# AVAILABLE DATA:
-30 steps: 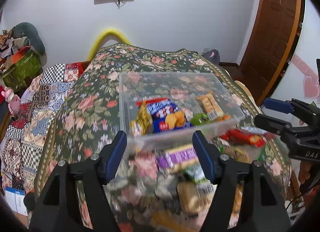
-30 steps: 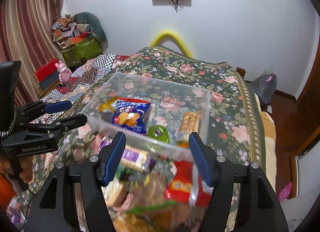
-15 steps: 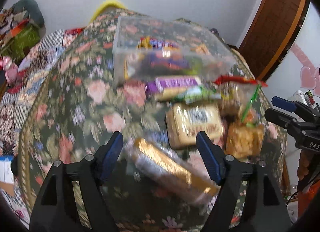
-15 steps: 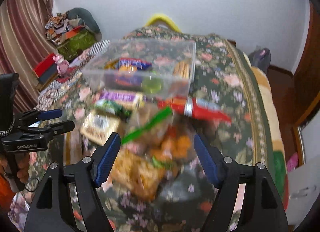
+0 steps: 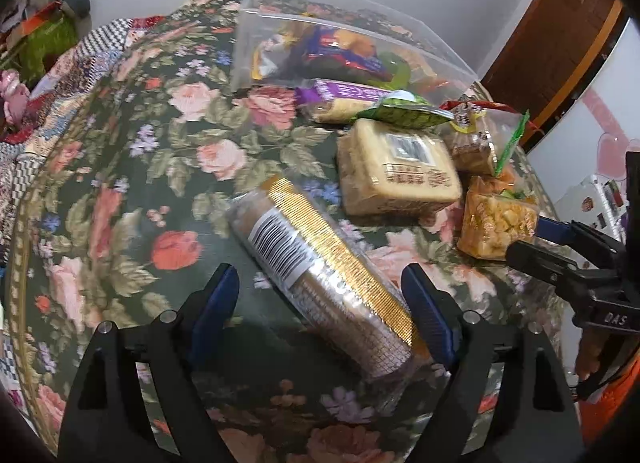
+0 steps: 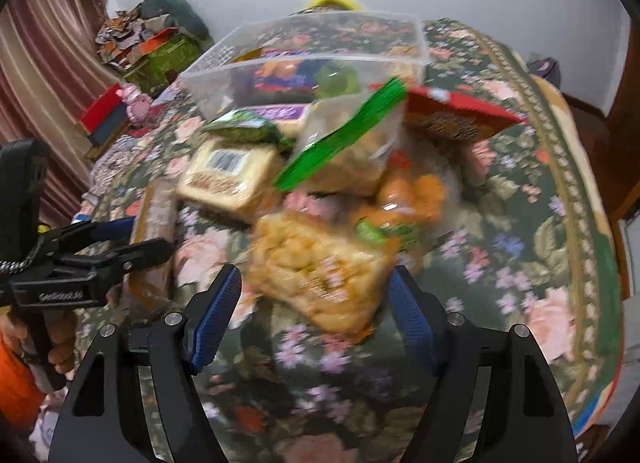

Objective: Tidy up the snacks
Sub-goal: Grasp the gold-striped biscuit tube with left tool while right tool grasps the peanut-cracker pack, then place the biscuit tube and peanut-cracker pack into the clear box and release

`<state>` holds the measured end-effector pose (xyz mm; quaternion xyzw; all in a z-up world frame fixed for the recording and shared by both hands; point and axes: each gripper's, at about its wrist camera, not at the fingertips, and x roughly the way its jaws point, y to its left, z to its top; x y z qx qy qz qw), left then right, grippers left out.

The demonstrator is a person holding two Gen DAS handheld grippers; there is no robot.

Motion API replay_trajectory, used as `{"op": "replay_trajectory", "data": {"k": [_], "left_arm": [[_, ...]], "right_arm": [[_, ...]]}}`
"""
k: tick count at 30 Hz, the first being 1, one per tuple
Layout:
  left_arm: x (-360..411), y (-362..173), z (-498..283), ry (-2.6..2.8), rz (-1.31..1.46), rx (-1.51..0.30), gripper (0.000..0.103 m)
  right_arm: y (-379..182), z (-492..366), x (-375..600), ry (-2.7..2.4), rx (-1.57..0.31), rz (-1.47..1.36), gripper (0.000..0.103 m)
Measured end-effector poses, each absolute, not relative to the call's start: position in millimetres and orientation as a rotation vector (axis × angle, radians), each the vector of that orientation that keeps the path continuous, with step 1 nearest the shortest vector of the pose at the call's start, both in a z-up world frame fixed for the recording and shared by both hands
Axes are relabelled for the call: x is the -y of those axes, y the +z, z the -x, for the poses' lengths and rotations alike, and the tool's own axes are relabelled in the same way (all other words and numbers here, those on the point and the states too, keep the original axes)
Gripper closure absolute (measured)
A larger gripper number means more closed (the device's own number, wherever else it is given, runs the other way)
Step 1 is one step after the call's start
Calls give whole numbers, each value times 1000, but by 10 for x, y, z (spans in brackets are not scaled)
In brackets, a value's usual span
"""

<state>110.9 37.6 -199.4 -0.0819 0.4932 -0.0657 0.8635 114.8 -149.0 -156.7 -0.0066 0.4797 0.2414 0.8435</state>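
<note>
My left gripper (image 5: 320, 303) is open, its fingers on either side of a gold-wrapped biscuit roll (image 5: 320, 263) that lies on the floral cloth. My right gripper (image 6: 316, 311) is open around a clear packet of yellow crunchy snack (image 6: 320, 271). Behind lie a square biscuit pack (image 5: 396, 171), a green packet (image 5: 404, 111), a purple bar (image 5: 344, 97) and a green-topped bag (image 6: 348, 143). A clear plastic box (image 5: 256, 43) at the back holds several snacks.
A red packet (image 6: 460, 115) lies right of the box. The table's floral cloth (image 5: 140, 183) drops off at the left and front edges. A brown door (image 5: 560, 43) stands at the right; clutter (image 6: 156, 43) is piled at the far left.
Both grippers have dropped and pulled back from the box toward the near snacks. The left now straddles the gold roll, the right the yellow snack packet. Both stay open.
</note>
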Motion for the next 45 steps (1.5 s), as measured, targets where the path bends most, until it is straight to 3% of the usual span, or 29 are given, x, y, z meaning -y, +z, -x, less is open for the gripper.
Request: {"op": "replay_trajectory", "data": {"k": [3,8,15,23,38,40,41,45], "left_arm": [[-470,-1999,-1058,-93,117,-1019,19],[-594,-2001,-1040,-88,143,-1016,21],[-419,-2059,-1134,-113,91,-989,46],[-364,-2076,-1117,-160,86,-980,63],[-345,-2101,-1072,-161,71,-975,60],[-353,-2091,-1074,-163,73,-974,63],[-353,-2084,-1073,-163,74,-976,64],[-369,-2032,-1057,-157,77,-970,66]], "right_arm": [[-1584,-1071,1397,560,-1022,22,36],[-1589,-1029,1313,561,-1017,74,37],[-1444,-1083,1393,492,-953,103,36],[-1450,-1212,1149,551,-936,122,34],[-1723,-1246,1060,563,-1020,206,34],[-1702,-1279,1103,574,-1024,153,38],[-1692,-1300,1129,570,-1024,131,46],[-1674,-1302,1174,575,-1024,106,52]]}}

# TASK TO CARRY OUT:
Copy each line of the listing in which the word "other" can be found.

# ANSWER TO THE EXERCISE:
Axes are relabelled for the call: x is the -y of those axes, y the +z, z the -x, for the poses' lengths and rotations alike, and the tool's own axes are relabelled in the same way (all other words and numbers here, those on the point and the states too, keep the original axes)
A larger gripper number means more closed (the device's own number, wherever else it is given, runs the other way)

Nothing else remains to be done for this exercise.